Featuring his trademark dark comedy and fascination with the natural world, Trainor’s The Pink Egg explores the complex and curious lives of insects by casting humans in the starring roles.

This week, we are excerpting Trainor’s conversation with Irene Borger, writer and Director of the Herb Alpert Awards, of which Trainor was a recipient in 2010.

In this in-depth interview, Trainor discusses his work through the topics of line, voice, sources, animals, and transgression.  


Filmmaker Jim Trainor in conversation with Irene Borger, September 2010.

Irene Borger: A number of your key films have animals as the protagonists and tell the stories from their point of view.

Jim Trainor: Let me start by pointing out that in recent years my films have segued from animal themes to human themes. The Bats [1998] and The Moschops [2000] are anthropomorphic only to the extent that the animal narrators use language–rather fancy, poetic language–to describe their emotions and their life cycles. But their behavior is purely animal. I tell people over and over that my animals really are just animals, they are not stand-ins for humans, but nobody believes me.

People get a little dewy-eyed and platitudinous about nature, so I enjoy troubling them about it. Right now I’m working on a film on parasitic wasps – which Darwin himself said were incommensurate with a benevolent deity.

Since the harmony of nature is actually based on an unhappy system of things destroying other things, I am continually struck and amused by nature documentaries’ almost compulsive tendency to try to comfort us instead of leaving us stranded in existential horror, where we belong.

Still, I am not completely unsentimental, and even I root for the baby lost penguin, or the gazelle that escapes the lion’s claws!

IB: How has your work changed over time? How will the new film differ from–and carry on threads of–what you’ve already created?
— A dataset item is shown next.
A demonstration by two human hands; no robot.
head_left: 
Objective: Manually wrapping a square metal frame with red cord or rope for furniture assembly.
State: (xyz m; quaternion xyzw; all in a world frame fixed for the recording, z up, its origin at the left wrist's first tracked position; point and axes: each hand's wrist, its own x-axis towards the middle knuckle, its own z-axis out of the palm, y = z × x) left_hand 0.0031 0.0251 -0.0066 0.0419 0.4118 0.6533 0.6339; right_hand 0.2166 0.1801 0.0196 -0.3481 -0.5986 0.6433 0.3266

JT: Certain artists make the same work over and over, and I think I am one of those. It is as if I’ve found all my themes and will keep working on them, and never be able to get them out of my system. I am very excited about the wasp movie, The Pink Egg. For the first time I’m making a live-action film (with a proper screenplay), with actors (actresses, mostly), enacting the life cycles of insects.In my quiet way I enjoy bossing people around and the idea of directing actors tickles me. Even though I’m going out on a limb here, I’m confidant that this wacky concept will work, and work as a funny, austere horror movie, as improbable as that sounds.